Hales Craig M, Ogden Cynthia L, Freedman David S, Sahu Kushal, Hale Paula M, Mamadi Rashmi K, Kelly Aaron S
Centers for Disease Control and Prevention, Hyattsville, MD, USA.
Centers for Disease Control and Prevention, Atlanta, GA, USA.
Child Obes. 2025 Jan;21(1):22-29. doi: 10.1089/chi.2024.0248. Epub 2024 Jul 12.

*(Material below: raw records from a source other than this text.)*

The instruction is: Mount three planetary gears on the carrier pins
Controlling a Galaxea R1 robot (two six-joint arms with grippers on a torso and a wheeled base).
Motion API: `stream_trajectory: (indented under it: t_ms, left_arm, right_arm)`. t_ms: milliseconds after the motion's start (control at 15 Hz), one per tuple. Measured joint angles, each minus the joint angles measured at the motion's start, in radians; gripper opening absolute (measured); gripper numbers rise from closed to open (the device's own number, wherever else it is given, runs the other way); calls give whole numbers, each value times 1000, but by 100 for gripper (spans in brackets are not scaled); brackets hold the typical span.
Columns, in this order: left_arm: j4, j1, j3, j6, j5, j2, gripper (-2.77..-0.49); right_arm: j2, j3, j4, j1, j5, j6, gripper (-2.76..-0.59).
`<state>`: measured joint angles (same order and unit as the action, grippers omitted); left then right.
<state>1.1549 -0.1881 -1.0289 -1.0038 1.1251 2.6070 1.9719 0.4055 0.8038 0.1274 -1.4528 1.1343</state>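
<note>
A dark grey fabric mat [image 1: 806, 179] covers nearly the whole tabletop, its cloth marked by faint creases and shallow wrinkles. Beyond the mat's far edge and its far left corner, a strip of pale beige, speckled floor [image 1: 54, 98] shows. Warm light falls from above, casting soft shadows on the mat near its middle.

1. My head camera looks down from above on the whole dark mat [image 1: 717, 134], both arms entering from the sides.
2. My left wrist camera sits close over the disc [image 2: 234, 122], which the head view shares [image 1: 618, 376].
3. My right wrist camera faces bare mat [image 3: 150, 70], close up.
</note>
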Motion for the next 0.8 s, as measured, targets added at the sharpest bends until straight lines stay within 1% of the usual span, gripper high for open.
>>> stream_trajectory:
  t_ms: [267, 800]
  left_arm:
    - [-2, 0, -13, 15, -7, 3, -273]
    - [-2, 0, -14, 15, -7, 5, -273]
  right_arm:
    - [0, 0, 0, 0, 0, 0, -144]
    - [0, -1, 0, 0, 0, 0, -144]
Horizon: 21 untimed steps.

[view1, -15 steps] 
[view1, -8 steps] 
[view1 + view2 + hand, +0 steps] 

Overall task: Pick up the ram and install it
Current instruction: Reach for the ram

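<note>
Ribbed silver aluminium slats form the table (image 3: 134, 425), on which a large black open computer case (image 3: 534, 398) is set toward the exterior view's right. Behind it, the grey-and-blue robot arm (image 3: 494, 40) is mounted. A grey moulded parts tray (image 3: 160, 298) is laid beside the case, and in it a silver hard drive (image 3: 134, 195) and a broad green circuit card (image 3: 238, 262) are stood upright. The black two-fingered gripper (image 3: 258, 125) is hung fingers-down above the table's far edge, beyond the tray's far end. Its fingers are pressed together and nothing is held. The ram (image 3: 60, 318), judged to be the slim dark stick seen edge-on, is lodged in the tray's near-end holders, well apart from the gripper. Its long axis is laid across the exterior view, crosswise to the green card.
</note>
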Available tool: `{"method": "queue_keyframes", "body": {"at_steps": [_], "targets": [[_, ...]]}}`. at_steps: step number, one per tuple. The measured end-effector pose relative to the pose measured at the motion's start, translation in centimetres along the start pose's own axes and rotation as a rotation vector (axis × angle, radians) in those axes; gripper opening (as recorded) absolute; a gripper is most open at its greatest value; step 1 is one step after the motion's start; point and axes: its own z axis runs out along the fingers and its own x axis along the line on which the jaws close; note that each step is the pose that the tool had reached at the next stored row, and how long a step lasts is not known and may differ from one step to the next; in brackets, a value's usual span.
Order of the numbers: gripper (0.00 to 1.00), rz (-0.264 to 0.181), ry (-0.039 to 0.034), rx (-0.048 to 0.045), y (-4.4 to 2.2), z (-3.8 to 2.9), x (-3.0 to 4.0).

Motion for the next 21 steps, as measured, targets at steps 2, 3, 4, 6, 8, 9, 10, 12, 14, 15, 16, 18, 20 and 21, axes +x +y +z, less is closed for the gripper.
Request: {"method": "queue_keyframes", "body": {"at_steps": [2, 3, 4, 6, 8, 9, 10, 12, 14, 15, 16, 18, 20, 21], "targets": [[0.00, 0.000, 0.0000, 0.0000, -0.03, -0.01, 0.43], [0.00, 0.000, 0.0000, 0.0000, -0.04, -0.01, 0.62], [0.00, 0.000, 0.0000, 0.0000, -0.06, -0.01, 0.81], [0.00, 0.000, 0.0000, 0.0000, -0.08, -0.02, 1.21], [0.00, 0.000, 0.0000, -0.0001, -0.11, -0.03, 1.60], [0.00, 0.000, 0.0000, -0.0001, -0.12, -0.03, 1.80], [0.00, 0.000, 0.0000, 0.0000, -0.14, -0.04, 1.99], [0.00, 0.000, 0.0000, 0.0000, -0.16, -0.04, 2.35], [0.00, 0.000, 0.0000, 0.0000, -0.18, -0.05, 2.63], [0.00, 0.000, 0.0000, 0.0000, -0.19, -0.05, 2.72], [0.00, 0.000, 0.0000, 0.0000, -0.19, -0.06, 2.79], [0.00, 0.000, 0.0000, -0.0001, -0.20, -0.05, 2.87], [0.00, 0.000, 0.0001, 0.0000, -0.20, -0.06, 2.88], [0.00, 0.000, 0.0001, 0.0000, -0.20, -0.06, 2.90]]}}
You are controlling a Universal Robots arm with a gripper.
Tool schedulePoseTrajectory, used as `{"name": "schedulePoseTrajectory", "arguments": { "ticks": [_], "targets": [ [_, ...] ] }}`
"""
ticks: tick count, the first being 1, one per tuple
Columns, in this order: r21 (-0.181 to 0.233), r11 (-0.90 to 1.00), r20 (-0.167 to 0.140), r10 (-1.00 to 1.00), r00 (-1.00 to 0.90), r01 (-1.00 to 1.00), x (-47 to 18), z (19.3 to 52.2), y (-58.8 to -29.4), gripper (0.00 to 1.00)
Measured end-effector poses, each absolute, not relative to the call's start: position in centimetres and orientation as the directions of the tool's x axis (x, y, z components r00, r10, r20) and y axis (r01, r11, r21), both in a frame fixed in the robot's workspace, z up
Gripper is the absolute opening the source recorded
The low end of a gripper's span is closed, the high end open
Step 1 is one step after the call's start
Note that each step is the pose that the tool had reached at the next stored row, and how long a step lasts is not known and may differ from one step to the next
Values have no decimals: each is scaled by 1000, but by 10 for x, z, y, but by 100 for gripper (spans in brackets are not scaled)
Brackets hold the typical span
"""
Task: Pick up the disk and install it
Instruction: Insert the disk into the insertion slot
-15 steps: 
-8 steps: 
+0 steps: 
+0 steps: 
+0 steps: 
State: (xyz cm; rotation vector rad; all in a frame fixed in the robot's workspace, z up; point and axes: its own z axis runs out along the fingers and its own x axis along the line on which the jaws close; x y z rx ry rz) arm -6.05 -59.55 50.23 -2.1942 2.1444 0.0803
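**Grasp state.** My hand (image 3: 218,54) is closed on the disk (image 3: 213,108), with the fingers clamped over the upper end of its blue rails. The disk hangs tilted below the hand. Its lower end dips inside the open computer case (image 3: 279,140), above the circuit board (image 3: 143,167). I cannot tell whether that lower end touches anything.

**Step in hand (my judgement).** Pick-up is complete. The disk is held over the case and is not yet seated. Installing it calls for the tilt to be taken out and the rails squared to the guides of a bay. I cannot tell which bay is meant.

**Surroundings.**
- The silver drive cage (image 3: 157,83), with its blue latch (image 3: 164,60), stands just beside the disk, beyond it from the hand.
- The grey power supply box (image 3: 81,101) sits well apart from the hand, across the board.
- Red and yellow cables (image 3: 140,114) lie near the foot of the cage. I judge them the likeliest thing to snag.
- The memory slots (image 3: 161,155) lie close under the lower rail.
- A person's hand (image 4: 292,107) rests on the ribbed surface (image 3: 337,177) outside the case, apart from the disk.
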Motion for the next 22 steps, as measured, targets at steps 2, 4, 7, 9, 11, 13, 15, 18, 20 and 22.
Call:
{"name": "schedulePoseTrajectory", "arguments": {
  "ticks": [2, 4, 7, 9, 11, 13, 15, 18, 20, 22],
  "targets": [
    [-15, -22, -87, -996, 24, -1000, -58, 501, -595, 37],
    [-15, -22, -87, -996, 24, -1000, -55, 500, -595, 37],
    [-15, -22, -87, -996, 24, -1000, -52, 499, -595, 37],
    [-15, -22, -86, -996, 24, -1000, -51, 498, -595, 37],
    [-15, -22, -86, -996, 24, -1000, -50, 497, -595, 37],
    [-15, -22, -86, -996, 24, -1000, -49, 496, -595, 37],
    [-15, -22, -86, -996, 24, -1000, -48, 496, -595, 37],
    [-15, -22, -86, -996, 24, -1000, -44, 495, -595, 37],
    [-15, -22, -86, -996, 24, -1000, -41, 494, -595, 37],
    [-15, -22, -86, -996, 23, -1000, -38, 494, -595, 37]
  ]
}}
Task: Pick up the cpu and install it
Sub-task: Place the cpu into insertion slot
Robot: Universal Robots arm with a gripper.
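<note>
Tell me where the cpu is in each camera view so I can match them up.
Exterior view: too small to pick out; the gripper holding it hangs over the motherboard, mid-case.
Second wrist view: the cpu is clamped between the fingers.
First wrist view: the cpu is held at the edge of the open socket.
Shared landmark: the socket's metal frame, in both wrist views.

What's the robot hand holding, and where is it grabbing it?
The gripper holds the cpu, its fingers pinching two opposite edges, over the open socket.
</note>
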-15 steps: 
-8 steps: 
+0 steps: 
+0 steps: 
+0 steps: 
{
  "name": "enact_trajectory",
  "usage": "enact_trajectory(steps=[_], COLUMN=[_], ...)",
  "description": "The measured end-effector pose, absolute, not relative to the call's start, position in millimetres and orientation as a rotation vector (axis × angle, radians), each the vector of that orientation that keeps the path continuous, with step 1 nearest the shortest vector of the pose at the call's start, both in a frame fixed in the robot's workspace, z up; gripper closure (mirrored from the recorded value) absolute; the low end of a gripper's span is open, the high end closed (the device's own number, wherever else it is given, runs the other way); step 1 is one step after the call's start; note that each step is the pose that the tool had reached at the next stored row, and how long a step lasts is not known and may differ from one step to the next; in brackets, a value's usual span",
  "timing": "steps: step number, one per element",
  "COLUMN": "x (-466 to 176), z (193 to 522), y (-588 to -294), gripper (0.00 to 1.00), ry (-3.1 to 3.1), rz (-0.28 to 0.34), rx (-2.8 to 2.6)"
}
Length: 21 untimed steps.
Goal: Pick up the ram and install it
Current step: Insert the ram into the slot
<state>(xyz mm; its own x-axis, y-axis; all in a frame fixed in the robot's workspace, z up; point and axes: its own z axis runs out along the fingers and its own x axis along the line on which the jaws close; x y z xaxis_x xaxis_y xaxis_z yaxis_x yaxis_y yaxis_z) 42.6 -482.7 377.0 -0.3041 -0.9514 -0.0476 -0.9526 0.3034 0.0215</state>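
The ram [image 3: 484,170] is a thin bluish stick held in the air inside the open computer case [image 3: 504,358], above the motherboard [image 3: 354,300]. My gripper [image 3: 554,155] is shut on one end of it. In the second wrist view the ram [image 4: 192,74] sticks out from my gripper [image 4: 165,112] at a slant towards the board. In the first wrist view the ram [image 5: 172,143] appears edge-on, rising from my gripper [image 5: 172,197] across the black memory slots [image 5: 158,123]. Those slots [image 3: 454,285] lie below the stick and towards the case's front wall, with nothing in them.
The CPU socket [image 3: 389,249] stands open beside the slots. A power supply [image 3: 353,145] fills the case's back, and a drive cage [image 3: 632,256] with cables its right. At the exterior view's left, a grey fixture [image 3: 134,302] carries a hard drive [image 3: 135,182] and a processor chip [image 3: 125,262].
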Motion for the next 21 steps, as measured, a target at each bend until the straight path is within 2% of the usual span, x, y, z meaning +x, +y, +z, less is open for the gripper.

The BMI z-score is a standardized measure of weight status and weight change in children and adolescents. BMI z-scores from various growth references are often considered comparable, and differences among them are underappreciated. This study reanalyzed data from a weight management clinical study of liraglutide in pubertal adolescents with obesity using growth references from CDC 2000, CDC Extended, World Health Organization (WHO), and International Obesity Task Force. BMI z-score treatment differences varied 2-fold from -0.13 (CDC 2000) to -0.26 (WHO) overall and varied almost 4-fold from -0.05 (CDC 2000) to -0.19 (WHO) among adolescents with high baseline BMI z-score. Depending upon the growth reference used, BMI z-score endpoints can produce highly variable treatment estimates and alter interpretations of clinical meaningfulness. BMI z-scores cited without the associated growth reference cannot be accurately interpreted.
BMI z评分是衡量儿童和青少年体重状况及体重变化的标准化指标。来自各种生长参考标准的BMI z评分通常被认为具有可比性,但其之间的差异却未得到充分重视。本研究使用美国疾病控制与预防中心(CDC)2000版、CDC扩展版、世界卫生组织(WHO)以及国际肥胖特别工作组的生长参考标准,重新分析了一项关于利拉鲁肽治疗青春期肥胖青少年体重管理的临床研究数据。总体而言,BMI z评分的治疗差异在-0.13(CDC 2000)至-0.26(WHO)之间有2倍的变化,而在基线BMI z评分较高的青少年中,差异从-0.05(CDC 2000)至-0.19(WHO)几乎有4倍的变化。根据所使用的生长参考标准不同,BMI z评分终点可产生高度可变的治疗评估结果,并改变对临床意义的解读。未提及相关生长参考标准的BMI z评分无法得到准确解读。